What is required
Copy exactly the lines of the material below that run from the one containing "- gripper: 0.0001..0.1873" through the one containing "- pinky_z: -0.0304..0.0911". Copy no other lines.

Stored data
★ ★ ★ ★ ★

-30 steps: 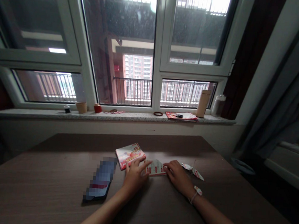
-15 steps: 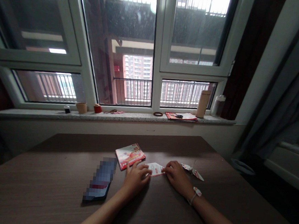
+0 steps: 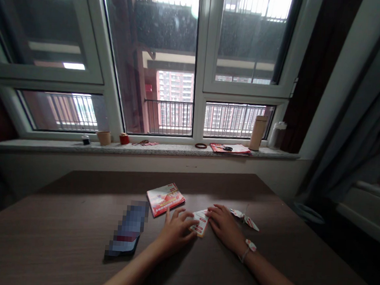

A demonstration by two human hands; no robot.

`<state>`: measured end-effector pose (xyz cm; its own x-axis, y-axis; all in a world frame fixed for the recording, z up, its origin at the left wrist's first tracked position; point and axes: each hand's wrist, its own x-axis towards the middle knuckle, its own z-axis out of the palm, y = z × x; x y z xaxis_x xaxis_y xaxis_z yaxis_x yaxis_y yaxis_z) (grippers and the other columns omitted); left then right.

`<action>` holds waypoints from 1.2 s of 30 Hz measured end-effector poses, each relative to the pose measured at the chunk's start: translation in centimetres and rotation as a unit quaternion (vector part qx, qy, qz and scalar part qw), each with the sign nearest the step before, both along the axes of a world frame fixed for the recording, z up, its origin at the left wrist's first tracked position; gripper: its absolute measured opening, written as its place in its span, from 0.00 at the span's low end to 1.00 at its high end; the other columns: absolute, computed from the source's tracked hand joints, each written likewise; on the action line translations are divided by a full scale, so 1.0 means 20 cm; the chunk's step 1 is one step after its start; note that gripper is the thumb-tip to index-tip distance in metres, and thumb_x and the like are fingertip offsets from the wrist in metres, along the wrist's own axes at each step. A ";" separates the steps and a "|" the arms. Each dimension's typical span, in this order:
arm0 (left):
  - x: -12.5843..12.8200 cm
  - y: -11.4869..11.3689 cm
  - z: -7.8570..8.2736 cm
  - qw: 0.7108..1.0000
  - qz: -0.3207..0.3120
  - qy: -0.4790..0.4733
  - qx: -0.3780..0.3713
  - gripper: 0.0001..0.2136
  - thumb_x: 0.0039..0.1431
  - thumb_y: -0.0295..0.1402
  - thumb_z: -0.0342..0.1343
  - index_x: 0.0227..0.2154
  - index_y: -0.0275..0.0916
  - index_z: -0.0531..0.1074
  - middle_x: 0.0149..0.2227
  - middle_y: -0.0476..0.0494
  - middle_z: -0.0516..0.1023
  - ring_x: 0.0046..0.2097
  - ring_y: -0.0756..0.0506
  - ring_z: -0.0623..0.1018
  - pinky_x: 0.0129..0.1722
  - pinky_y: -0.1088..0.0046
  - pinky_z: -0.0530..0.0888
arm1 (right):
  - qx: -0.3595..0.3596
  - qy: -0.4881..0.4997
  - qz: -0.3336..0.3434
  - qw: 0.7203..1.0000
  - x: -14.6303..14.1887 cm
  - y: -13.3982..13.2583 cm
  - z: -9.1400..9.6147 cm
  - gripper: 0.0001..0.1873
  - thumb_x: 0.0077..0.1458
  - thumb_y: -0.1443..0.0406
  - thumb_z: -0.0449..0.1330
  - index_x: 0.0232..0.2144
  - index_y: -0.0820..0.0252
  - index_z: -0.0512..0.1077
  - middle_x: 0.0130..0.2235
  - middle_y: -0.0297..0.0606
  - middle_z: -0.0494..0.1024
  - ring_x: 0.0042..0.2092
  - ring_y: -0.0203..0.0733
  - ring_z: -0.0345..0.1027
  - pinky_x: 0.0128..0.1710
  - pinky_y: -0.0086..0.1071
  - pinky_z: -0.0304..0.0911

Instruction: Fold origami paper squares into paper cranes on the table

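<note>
Between my hands lies a small folded paper (image 3: 201, 226), white with red print and an orange lower edge. My left hand (image 3: 177, 228) is open, its fingers spread, with the fingertips resting on the paper's left side. From the right, my right hand (image 3: 225, 226) lies palm down with outstretched fingers touching the paper's upper right edge; its thumb is partly hidden. A white band with a folded paper piece (image 3: 251, 245) circles my right wrist. Just beyond that hand sits a folded paper strip (image 3: 245, 219) with a tied middle.
A stack of red-and-white leaflets (image 3: 166, 198) and a blurred-out phone (image 3: 126, 232) lie to the left on the brown table (image 3: 72, 212). Along the windowsill (image 3: 173, 149) stand a paper cup (image 3: 104, 138), a red spool (image 3: 123, 138), scissors (image 3: 228, 148) on papers, and a tan bottle (image 3: 258, 132).
The paper between my hands has turned and now reaches nearer to me. My left fingers have spread and shifted slightly right over it. My right fingers have straightened from a bent grip.
</note>
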<state>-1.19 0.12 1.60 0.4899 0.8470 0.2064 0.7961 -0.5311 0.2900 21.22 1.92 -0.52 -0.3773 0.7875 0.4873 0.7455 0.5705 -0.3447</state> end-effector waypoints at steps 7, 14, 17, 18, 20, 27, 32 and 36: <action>0.00 0.00 0.00 1.000 -0.004 -0.009 0.013 0.17 0.56 0.44 0.56 0.49 0.58 0.71 0.50 0.49 0.72 0.56 0.37 0.64 0.59 0.35 0.46 | 0.005 -0.009 0.044 0.999 -0.01 -0.03 0.03 0.09 0.59 0.66 0.56 0.39 0.51 0.75 0.44 0.34 0.76 0.51 0.43 0.62 0.60 0.45 0.49; -0.01 0.02 -0.03 1.000 0.004 0.000 0.013 0.16 0.60 0.41 0.53 0.51 0.53 0.69 0.55 0.49 0.71 0.61 0.34 0.60 0.60 0.35 0.43 | -0.027 -0.001 0.044 0.999 -0.01 -0.03 0.03 0.09 0.60 0.65 0.55 0.39 0.52 0.74 0.47 0.34 0.76 0.56 0.44 0.60 0.63 0.49 0.43; -0.01 0.02 -0.04 1.000 -0.011 0.001 0.021 0.17 0.59 0.40 0.54 0.52 0.53 0.68 0.57 0.50 0.70 0.62 0.33 0.58 0.59 0.32 0.41 | -0.025 -0.008 0.038 0.999 -0.01 -0.03 0.03 0.09 0.59 0.66 0.54 0.40 0.53 0.73 0.47 0.34 0.76 0.56 0.45 0.60 0.63 0.49 0.44; -0.01 0.02 -0.05 1.000 -0.014 -0.001 0.022 0.17 0.59 0.40 0.54 0.51 0.52 0.68 0.57 0.50 0.70 0.62 0.33 0.58 0.59 0.32 0.41 | -0.020 -0.010 0.036 0.999 -0.01 -0.03 0.03 0.10 0.59 0.67 0.54 0.41 0.53 0.73 0.47 0.35 0.75 0.56 0.45 0.60 0.62 0.49 0.45; -0.01 0.03 -0.05 1.000 -0.015 -0.008 0.024 0.15 0.60 0.41 0.53 0.50 0.52 0.69 0.56 0.50 0.72 0.62 0.34 0.59 0.59 0.33 0.41 | -0.007 -0.013 0.036 0.999 -0.01 -0.03 0.03 0.12 0.59 0.69 0.53 0.42 0.52 0.73 0.47 0.35 0.75 0.55 0.45 0.60 0.62 0.48 0.47; 0.00 0.02 -0.03 0.999 -0.013 -0.035 0.030 0.12 0.59 0.41 0.55 0.46 0.53 0.73 0.50 0.50 0.75 0.58 0.37 0.63 0.59 0.40 0.49 | -0.020 -0.015 0.053 0.998 -0.02 -0.06 0.07 0.10 0.55 0.67 0.58 0.38 0.50 0.75 0.44 0.33 0.77 0.54 0.45 0.61 0.62 0.48 0.42; 0.00 0.02 -0.04 0.997 -0.018 -0.057 0.041 0.13 0.57 0.39 0.57 0.45 0.50 0.74 0.47 0.48 0.77 0.55 0.38 0.65 0.60 0.44 0.52 | -0.070 -0.011 0.052 0.996 -0.01 -0.07 0.08 0.19 0.50 0.57 0.63 0.46 0.49 0.72 0.50 0.35 0.75 0.58 0.49 0.57 0.63 0.52 0.38; -0.01 0.03 -0.06 0.998 -0.004 -0.038 0.042 0.12 0.57 0.39 0.57 0.44 0.50 0.75 0.50 0.48 0.75 0.59 0.35 0.63 0.61 0.39 0.48 | -0.090 -0.009 0.054 0.994 -0.01 -0.07 0.07 0.20 0.50 0.57 0.63 0.47 0.49 0.72 0.52 0.35 0.74 0.60 0.50 0.55 0.64 0.53 0.36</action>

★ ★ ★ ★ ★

Exercise response
  - gripper: 0.0001..0.1873
  - thumb_x: 0.0077..0.1458
  - thumb_y: -0.1443..0.0406
  - thumb_z: -0.0449..0.1330
  - index_x: 0.0232..0.2144
  - index_y: -0.0820..0.0252
  - index_z: -0.0512..0.1077
  - middle_x: 0.0130..0.2235
  - middle_y: -0.0297..0.0606
  - middle_z: -0.0494..0.1024
  - ring_x: 0.0042..0.2092
  - ring_y: -0.0203..0.0733
  - ring_z: -0.0345..0.1027
  - pinky_x: 0.0128..0.1710
  - pinky_y: -0.0086..0.1071
  - pinky_z: -0.0304..0.0911

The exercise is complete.